Targeted approach is untested
Thomas Lietman, MD, an ophthalmologist at the University of California at San Francisco who was involved in the trial in Ethiopia and the MORDOR trial, said he thinks the rationale for the WHO's targeted approach is clear: the best-observed effect in the MORDOR trial was among 1- to 11-month-olds, infants are the highest-mortality age-group in sub-Saharan countries, and excluding children ages 1 to 5 will likely select for less antibiotic resistance.
But he also pointed out that biannual distribution to children ages 1 to 11 months has never been tested and that concerns about the emergence of AMR should be put into context. For example, trachoma programs, which administer azithromycin to all children older than 6 months and likely exert a higher selection pressure for resistance, have not promoted clinically significant levels of azithromycin resistance.
"Trachoma programs have given nearly a billion doses so far without a resistance crisis," Lietman said in an email.

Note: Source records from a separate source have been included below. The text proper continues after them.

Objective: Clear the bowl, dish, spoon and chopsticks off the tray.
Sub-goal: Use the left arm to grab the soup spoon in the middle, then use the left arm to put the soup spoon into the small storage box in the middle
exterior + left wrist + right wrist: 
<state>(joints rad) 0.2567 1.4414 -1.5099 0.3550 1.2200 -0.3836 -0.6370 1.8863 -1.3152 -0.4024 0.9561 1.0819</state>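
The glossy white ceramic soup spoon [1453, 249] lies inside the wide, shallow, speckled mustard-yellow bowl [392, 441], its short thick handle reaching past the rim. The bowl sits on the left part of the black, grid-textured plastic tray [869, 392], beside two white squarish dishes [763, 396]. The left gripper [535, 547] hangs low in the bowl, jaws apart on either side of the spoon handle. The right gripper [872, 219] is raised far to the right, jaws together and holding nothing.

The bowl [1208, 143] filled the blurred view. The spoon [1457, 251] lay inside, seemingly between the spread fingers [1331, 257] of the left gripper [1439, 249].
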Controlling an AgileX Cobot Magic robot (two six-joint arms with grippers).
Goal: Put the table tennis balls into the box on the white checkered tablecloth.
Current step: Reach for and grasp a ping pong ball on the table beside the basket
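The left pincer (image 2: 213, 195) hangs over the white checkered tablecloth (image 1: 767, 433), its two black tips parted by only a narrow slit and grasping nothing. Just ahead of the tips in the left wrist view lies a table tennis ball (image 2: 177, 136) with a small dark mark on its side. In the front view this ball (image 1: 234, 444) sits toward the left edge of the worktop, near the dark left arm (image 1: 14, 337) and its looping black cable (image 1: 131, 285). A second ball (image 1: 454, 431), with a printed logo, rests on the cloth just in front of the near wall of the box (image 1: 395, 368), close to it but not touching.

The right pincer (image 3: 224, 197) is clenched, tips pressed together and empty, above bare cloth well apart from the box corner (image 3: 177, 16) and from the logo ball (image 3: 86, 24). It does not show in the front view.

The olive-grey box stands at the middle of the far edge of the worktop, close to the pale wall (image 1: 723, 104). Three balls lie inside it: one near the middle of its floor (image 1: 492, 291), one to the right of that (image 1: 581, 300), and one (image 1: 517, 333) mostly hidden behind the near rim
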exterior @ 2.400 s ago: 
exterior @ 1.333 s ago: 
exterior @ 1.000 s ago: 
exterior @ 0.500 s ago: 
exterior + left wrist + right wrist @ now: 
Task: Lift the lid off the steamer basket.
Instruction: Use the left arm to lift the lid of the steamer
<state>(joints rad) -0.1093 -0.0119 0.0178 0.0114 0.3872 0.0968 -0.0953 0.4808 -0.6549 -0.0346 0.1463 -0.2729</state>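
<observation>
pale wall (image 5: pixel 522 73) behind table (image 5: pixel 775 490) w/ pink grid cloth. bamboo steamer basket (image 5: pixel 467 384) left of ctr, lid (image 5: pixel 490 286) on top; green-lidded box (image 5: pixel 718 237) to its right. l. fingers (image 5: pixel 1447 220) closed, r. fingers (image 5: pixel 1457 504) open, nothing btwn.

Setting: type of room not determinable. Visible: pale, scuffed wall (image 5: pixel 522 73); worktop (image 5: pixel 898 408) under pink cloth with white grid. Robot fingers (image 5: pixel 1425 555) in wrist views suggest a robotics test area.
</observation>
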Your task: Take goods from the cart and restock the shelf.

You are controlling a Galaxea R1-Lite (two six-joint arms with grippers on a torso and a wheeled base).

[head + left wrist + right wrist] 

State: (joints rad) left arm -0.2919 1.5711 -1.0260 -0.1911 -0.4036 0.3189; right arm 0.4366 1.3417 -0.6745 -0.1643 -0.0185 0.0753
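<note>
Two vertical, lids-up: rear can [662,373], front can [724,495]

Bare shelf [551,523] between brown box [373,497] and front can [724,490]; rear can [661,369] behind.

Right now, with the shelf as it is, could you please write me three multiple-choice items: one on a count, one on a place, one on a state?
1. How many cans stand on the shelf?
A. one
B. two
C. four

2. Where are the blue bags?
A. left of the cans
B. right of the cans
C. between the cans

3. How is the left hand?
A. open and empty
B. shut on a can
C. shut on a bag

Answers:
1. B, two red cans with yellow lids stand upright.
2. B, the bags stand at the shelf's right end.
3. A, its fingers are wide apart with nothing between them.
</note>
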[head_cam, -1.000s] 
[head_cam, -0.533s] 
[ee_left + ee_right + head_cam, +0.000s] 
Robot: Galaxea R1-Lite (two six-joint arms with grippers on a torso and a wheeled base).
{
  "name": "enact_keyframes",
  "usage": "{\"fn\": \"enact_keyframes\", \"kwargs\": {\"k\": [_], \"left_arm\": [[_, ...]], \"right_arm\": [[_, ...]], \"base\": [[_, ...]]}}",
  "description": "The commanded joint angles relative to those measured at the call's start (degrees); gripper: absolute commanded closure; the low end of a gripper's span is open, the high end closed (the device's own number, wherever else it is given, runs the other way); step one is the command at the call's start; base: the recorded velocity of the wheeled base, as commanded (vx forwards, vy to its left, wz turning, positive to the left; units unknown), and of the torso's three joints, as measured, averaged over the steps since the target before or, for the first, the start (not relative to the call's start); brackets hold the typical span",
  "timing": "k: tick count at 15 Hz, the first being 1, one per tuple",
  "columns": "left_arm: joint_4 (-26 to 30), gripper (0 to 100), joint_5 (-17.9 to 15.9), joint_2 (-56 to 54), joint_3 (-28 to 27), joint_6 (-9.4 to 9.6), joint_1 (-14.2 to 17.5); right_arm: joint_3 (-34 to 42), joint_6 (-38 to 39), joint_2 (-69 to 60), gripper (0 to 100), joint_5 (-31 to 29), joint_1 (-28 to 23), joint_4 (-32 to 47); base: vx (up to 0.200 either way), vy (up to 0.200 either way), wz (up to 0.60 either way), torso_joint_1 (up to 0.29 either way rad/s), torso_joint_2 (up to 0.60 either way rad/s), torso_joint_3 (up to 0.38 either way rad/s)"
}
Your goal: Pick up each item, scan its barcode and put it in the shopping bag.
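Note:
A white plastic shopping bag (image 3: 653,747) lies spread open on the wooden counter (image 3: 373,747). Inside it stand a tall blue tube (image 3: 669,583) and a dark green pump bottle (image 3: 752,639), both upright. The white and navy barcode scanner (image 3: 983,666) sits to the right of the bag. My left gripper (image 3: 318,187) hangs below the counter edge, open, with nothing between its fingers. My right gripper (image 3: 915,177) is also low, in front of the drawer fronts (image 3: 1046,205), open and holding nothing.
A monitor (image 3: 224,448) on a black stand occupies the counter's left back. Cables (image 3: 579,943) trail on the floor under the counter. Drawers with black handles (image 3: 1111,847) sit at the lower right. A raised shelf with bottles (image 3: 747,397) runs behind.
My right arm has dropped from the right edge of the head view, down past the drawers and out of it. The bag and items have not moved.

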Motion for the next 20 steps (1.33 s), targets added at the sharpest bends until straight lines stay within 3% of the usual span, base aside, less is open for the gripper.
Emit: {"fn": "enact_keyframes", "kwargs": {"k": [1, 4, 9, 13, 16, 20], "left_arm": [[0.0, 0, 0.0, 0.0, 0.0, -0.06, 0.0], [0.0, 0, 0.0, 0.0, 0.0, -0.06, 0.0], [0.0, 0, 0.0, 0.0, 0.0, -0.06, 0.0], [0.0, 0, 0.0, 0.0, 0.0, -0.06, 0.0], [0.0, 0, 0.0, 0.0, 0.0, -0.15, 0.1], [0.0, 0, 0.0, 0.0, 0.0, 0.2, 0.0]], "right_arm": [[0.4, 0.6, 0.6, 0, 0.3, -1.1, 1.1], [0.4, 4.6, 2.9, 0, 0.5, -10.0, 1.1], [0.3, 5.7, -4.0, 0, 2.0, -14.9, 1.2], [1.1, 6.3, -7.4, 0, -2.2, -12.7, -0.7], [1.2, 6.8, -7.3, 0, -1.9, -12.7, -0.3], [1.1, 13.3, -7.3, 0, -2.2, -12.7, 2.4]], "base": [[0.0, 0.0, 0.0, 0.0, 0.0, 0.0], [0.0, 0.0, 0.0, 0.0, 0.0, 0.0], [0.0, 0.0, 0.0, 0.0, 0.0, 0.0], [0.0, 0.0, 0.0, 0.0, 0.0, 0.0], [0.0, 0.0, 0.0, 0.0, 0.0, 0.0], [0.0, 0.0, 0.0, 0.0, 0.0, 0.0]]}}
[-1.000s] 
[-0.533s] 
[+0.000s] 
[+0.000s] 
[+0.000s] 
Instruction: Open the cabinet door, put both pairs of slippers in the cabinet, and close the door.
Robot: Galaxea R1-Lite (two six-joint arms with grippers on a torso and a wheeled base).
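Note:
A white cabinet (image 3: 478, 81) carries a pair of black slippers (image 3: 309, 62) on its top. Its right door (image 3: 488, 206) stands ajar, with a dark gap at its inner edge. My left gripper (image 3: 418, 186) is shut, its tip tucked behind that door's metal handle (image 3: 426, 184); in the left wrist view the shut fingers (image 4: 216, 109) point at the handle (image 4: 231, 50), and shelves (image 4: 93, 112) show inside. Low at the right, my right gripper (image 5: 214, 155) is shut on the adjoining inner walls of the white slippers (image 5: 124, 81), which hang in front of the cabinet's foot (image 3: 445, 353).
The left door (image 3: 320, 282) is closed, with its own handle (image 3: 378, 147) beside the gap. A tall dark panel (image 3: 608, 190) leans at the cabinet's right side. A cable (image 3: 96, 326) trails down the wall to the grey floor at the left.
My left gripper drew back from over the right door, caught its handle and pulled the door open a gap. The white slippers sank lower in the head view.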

In addition, he noted that evidence from an offshoot of the MORDOR trial conducted in Niger—evidence not included in the GDG review—indicates some emergence of resistance but not as much as has been associated with trachoma prevention programs.
Lietman said what struck him most was how quickly the WHO issued the guidelines, given that much of the evidence is so recent.
"Largely based on a trial published in 2018, the WHO committee met in early 2019 and issued conditional guidelines in 2020," he said. "That's extremely fast, and speaks to the importance of reducing childhood mortality now, rather than waiting for another decade of studies."